William Woodruff discussed his project, Zizmor, a security linter designed to help developers identify and fix vulnerabilities within their GitHub Actions workflows. This tool addresses inherent security risks in GitHub Actions, such as injection vulnerabilities, permission issues, and mutable tags, by providing static analysis and remediation guidance. Fresh off the heels of the tj-actions/changed-files backdoor, this is a great topic with some things everyone can do right away.

This episode is also available as a podcast, search for “Open Source Security” on your favorite podcast player.

Before diving into the technical details, it’s worth noting the unique origin of the project’s name. Zizmor is a reference recognized by many New York City locals. It harks back to Dr. Zizmor, whose distinctive, rainbow-filled advertisements were a common sight in the city’s subways. William chose the name as a playful homage, acknowledging that while the tool addresses the complex topic of CI/CD security, the name itself carries a lighter, memorable quality, Zizmor serves as a specialized linter or static analysis tool to scan GitHub Actions.

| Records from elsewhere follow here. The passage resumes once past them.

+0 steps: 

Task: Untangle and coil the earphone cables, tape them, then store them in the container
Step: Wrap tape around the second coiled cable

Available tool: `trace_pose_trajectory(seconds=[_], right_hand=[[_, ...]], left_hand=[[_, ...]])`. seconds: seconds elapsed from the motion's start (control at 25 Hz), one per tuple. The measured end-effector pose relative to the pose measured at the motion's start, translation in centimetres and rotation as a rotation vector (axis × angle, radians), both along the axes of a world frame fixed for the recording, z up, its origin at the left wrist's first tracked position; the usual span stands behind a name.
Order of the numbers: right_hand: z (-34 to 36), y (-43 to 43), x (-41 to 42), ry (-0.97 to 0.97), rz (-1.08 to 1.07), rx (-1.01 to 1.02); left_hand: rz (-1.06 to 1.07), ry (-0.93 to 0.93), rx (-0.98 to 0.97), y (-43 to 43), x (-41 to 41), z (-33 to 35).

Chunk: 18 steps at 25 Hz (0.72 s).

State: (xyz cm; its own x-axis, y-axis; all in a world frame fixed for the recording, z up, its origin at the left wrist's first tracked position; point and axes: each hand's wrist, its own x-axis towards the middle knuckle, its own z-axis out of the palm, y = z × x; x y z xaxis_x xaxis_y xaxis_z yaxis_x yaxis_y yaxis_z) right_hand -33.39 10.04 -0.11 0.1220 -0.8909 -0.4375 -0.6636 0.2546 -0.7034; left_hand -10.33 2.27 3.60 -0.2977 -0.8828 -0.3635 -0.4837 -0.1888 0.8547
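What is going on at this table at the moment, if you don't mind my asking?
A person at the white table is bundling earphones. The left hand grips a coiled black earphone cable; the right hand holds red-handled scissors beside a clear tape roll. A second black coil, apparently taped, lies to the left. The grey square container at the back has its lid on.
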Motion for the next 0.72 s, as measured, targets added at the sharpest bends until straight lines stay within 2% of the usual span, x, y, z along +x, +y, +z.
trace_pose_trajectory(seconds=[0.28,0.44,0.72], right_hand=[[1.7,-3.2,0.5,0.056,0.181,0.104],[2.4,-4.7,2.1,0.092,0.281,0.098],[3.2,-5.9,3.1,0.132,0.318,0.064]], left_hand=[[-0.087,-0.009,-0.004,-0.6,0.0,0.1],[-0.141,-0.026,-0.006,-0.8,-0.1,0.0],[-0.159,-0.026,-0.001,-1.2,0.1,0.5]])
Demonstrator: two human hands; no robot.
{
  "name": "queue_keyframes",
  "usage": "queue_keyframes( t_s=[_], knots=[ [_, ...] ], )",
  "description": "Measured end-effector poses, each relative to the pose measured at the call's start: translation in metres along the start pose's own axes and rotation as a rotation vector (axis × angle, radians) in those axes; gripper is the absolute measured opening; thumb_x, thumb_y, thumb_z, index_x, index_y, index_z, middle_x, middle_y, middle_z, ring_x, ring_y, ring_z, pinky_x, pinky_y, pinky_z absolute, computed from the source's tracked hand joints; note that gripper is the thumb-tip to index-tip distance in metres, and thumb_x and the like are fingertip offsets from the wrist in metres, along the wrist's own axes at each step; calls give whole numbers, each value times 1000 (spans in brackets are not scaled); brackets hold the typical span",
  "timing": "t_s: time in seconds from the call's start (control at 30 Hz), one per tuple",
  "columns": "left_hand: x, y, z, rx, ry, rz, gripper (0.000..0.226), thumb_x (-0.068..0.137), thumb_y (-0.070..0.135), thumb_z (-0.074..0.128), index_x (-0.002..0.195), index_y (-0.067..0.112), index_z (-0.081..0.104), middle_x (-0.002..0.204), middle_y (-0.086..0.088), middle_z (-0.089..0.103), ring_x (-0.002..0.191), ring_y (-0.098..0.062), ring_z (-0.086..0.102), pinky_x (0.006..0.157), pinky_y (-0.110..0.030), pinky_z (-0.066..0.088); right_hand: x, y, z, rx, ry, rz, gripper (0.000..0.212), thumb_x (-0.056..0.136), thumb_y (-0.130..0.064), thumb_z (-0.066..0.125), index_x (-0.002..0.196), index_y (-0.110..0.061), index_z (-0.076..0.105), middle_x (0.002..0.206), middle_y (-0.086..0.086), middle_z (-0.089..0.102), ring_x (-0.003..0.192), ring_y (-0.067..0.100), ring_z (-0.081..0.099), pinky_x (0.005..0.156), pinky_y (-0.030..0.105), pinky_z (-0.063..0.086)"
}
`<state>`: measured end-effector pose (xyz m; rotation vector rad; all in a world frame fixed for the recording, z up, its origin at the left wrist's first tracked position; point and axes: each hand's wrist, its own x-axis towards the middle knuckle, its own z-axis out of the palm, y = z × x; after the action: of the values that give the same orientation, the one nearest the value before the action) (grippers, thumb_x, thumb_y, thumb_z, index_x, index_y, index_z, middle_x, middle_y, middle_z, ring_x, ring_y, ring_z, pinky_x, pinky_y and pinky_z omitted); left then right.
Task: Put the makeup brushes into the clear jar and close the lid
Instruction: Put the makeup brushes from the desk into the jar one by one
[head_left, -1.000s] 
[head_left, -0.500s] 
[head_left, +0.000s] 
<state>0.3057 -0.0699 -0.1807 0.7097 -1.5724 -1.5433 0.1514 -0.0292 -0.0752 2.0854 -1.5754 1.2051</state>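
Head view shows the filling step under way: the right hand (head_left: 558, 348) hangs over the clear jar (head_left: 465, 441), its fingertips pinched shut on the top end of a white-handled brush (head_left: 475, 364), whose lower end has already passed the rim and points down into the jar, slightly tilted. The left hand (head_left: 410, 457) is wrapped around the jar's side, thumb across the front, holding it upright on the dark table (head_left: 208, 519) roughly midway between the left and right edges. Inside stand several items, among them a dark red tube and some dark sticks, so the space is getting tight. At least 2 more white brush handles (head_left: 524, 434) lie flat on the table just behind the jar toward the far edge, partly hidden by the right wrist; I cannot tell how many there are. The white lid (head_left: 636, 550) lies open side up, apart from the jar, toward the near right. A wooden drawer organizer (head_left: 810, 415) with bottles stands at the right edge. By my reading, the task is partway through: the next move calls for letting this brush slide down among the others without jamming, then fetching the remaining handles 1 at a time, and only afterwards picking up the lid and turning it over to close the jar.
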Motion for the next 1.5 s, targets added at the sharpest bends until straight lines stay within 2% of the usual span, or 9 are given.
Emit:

Why GitHub Actions Security Matters

The significance of a tool like Zizmor becomes clear when considering the ubiquity of GitHub Actions. It has rapidly become the default continuous integration and continuous delivery (CI/CD) solution for a huge number of open-source projects on GitHub. While its integration and ease of use are positives, there are security problems. The age old security vs usability, except security always loses.

One challenge arises from the way GitHub Actions processes workflows using a templating language. This system evaluates expressions and inserts values directly into scripts. While convenient, this process occurs before shells like bash get a chance to parse the commands safely, creating an opportunity for injection attacks. Malicious actors could potentially craft pull request, branch names, or tags containing shell code, which gets executed within the CI/CD environment. We’ve seen real-world attacks leverage these vectors in the past.

The architecture of GitHub Actions also introduces complexities around permissions. Historically, the default permissions granted to the tokens used within workflows were quite broad, essentially providing write access across the repository. While GitHub has worked to restrict these defaults over time, making newer repositories default to read-only permissions, many existing repositories still operate under the older more permissive settings without maintainers realizing it.

Paging Dr. Zizmor

The inspiration for Zizmor grew directly from William’s experiences managing the complex CI/CD infrastructure for the Homebrew project. As maintainers, the Homebrew crew faced recurring challenges in auditing their GitHub Actions workflows and responding to problems. Recognizing the repetitive nature of these checks, William, like many engineers aiming for efficiency (the best engineers are the laziest engineers), decided to automate the process. Thus, Zizmor was born out of a practical need to address Homebrew’s CI/CD security concerns.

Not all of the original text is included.